### [ASSIGNMENT]
Retype each record exactly, please. Skip none.

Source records
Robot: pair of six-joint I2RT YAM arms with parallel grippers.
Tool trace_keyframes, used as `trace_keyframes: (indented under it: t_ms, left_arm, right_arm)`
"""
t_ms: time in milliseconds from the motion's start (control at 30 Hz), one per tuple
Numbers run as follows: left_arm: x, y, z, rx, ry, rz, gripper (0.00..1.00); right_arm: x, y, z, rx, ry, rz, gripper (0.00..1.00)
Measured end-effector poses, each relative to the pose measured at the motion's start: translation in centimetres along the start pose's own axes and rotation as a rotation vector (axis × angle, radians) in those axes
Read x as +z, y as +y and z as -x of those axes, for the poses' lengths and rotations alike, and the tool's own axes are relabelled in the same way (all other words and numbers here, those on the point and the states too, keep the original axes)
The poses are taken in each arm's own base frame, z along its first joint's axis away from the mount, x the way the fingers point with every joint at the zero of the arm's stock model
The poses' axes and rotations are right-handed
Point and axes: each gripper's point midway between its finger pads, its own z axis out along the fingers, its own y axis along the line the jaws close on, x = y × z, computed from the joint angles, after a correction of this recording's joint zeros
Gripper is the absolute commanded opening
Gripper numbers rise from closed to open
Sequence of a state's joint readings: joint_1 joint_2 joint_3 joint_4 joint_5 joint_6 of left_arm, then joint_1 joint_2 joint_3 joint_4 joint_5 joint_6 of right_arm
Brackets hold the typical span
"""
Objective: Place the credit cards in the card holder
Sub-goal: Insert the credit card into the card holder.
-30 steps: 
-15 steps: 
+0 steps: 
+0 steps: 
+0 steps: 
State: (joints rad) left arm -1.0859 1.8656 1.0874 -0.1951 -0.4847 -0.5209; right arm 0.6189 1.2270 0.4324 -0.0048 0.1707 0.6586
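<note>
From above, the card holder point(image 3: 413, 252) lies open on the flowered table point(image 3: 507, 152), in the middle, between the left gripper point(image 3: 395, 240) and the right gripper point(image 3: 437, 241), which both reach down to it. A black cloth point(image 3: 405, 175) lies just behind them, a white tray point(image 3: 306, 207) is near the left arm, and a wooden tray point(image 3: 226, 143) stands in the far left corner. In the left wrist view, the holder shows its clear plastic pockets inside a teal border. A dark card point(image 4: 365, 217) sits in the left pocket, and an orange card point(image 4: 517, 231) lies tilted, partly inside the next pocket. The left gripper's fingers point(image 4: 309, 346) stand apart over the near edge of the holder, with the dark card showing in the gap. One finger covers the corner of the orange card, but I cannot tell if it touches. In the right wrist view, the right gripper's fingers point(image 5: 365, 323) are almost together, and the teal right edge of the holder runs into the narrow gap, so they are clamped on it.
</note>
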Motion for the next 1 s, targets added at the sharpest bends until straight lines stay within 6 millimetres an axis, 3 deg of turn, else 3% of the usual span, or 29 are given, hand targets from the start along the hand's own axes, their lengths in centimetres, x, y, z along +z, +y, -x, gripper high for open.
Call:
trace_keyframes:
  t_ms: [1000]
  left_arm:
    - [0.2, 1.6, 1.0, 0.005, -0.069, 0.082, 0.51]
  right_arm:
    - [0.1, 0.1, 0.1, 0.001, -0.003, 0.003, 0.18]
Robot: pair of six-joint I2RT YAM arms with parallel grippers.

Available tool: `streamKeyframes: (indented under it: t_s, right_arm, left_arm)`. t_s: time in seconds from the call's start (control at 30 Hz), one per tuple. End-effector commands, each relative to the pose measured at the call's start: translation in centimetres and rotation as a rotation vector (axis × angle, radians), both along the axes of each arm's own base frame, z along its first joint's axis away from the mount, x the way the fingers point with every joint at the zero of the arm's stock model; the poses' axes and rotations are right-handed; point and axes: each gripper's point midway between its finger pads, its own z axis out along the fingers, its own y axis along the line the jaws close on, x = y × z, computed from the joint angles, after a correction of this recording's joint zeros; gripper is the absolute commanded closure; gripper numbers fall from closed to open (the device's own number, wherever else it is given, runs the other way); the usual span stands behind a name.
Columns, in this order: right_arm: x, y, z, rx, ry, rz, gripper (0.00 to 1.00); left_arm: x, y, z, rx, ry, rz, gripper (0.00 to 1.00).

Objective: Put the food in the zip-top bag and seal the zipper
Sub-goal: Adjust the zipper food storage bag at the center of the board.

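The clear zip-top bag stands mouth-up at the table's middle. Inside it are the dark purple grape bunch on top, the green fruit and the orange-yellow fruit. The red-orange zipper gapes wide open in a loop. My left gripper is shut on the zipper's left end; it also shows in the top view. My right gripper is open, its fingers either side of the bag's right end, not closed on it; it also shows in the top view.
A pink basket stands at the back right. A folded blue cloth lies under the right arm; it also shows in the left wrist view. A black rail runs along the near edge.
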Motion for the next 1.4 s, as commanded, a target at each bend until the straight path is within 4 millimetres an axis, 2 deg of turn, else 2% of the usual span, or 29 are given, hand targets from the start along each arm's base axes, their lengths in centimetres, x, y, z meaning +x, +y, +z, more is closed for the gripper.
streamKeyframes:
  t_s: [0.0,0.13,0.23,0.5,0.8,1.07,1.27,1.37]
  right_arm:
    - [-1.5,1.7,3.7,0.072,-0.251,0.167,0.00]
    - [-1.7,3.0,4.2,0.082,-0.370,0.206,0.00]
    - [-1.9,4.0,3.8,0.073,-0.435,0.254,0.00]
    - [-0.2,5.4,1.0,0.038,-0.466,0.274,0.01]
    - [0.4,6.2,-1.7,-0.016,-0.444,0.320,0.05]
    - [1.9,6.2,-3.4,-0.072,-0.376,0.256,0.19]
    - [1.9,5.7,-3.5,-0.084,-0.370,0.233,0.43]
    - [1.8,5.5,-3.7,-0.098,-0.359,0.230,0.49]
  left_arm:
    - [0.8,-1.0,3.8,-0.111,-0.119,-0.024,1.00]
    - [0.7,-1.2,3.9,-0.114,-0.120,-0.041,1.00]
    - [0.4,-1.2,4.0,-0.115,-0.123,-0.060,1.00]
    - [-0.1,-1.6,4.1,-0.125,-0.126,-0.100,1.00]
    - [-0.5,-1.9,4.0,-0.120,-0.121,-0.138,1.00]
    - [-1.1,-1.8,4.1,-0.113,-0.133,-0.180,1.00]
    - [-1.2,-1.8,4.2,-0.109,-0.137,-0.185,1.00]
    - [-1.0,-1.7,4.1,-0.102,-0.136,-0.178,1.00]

### [SOLVED PROBLEM]
Robot: pair of six-joint I2RT YAM arms with parallel grippers.
Tool trace_keyframes, used as `trace_keyframes: (indented under it: t_ms, left_arm, right_arm)`
"""
t_ms: time in milliseconds from the motion's start (control at 30 Hz), one per tuple
Numbers run as follows: left_arm: x, y, z, rx, ry, rz, gripper (0.00..1.00); right_arm: x, y, z, rx, ry, rz, gripper (0.00..1.00)
Measured end-effector poses, each relative to the pose measured at the motion's start: translation in centimetres along the start pose's own axes and rotation as a rotation vector (axis × angle, radians) in those axes
Read x as +z, y as +y and z as -x of those axes, for the poses' lengths and rotations alike, and the tool's own axes are relabelled in the same way (all other words and numbers here, those on the point and the states too, keep the original axes)
The poses are taken in each arm's own base frame, z along its first joint's axis away from the mount, x the way the fingers point with every joint at the zero of the arm's stock model
The poses' axes and rotations are right-handed
Point and axes: each gripper's point midway between its finger pads, its own z axis out along the fingers, its own y axis along the line the jaws close on, x = y × z, computed from the joint angles, after a correction of this recording's joint zeros
Gripper is the absolute commanded opening
Gripper numbers rise from closed to open
Sequence of a state's joint readings: joint_1 joint_2 joint_3 joint_4 joint_5 joint_6 of left_arm, then joint_1 joint_2 joint_3 joint_4 joint_5 joint_6 of right_arm
Brackets hold the typical span
"""
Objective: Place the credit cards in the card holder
Sub-goal: Insert the credit card into the card holder.
-30 steps: 
-15 steps: 
+0 steps: 
+0 steps: 
+0 steps: 
State: (joints rad) left arm -1.0859 1.8656 1.0874 -0.1951 -0.4847 -0.5209; right arm 0.6189 1.2270 0.4324 -0.0048 0.1707 0.6586
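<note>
From above, the card holder point(image 3: 413, 252) lies open on the flowered table point(image 3: 507, 152), in the middle, between the left gripper point(image 3: 395, 240) and the right gripper point(image 3: 437, 241), which both reach down to it. A black cloth point(image 3: 405, 175) lies just behind them, a white tray point(image 3: 306, 207) is near the left arm, and a wooden tray point(image 3: 226, 143) stands in the far left corner. In the left wrist view, the holder shows its clear plastic pockets inside a teal border. A dark card point(image 4: 365, 217) sits in the left pocket, and an orange card point(image 4: 517, 231) lies tilted, partly inside the next pocket. The left gripper's fingers point(image 4: 309, 346) stand apart over the near edge of the holder, with the dark card showing in the gap. One finger covers the corner of the orange card, but I cannot tell if it touches. In the right wrist view, the right gripper's fingers point(image 5: 365, 323) are almost together, and the teal right edge of the holder runs into the narrow gap, so they are clamped on it.
</note>
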Motion for the next 1 s, targets added at the sharpest bends until straight lines stay within 6 millimetres an axis, 3 deg of turn, else 3% of the usual span, or 29 are given, hand targets from the start along the hand's own axes, their lengths in centimetres, x, y, z along +z, +y, -x, gripper high for open.
Call:
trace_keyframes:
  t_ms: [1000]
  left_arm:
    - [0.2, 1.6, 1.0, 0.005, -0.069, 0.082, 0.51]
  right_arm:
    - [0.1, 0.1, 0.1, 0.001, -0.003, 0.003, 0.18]
Robot: pair of six-joint I2RT YAM arms with parallel grippers.

Available tool: `streamKeyframes: (indented under it: t_s, right_arm, left_arm)`. t_s: time in seconds from the call's start (control at 30 Hz), one per tuple. End-effector commands, each relative to the pose measured at the call's start: translation in centimetres and rotation as a rotation vector (axis × angle, radians), both along the axes of each arm's own base frame, z along its first joint's axis away from the mount, x the way the fingers point with every joint at the zero of the arm's stock model; the poses' axes and rotations are right-handed; point and axes: each gripper's point midway between its finger pads, its own z axis out along the fingers, its own y axis along the line the jaws close on, x = y × z, computed from the joint angles, after a correction of this recording's joint zeros; gripper is the absolute commanded closure; gripper numbers fall from closed to open (the device's own number, wherever else it is given, runs the other way); the usual span stands behind a name.
Columns, in this order: right_arm: x, y, z, rx, ry, rz, gripper (0.00 to 1.00); left_arm: x, y, z, rx, ry, rz, gripper (0.00 to 1.00).

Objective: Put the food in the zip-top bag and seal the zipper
Sub-goal: Adjust the zipper food storage bag at the center of the board.

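The clear zip-top bag stands mouth-up at the table's middle. Inside it are the dark purple grape bunch on top, the green fruit and the orange-yellow fruit. The red-orange zipper gapes wide open in a loop. My left gripper is shut on the zipper's left end; it also shows in the top view. My right gripper is open, its fingers either side of the bag's right end, not closed on it; it also shows in the top view.
A pink basket stands at the back right. A folded blue cloth lies under the right arm; it also shows in the left wrist view. A black rail runs along the near edge.
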Motion for the next 1.4 s, as commanded, a target at each bend until the straight path is within 4 millimetres an axis, 2 deg of turn, else 2% of the usual span, or 29 are given, hand targets from the start along each arm's base axes, their lengths in centimetres, x, y, z meaning +x, +y, +z, more is closed for the gripper.
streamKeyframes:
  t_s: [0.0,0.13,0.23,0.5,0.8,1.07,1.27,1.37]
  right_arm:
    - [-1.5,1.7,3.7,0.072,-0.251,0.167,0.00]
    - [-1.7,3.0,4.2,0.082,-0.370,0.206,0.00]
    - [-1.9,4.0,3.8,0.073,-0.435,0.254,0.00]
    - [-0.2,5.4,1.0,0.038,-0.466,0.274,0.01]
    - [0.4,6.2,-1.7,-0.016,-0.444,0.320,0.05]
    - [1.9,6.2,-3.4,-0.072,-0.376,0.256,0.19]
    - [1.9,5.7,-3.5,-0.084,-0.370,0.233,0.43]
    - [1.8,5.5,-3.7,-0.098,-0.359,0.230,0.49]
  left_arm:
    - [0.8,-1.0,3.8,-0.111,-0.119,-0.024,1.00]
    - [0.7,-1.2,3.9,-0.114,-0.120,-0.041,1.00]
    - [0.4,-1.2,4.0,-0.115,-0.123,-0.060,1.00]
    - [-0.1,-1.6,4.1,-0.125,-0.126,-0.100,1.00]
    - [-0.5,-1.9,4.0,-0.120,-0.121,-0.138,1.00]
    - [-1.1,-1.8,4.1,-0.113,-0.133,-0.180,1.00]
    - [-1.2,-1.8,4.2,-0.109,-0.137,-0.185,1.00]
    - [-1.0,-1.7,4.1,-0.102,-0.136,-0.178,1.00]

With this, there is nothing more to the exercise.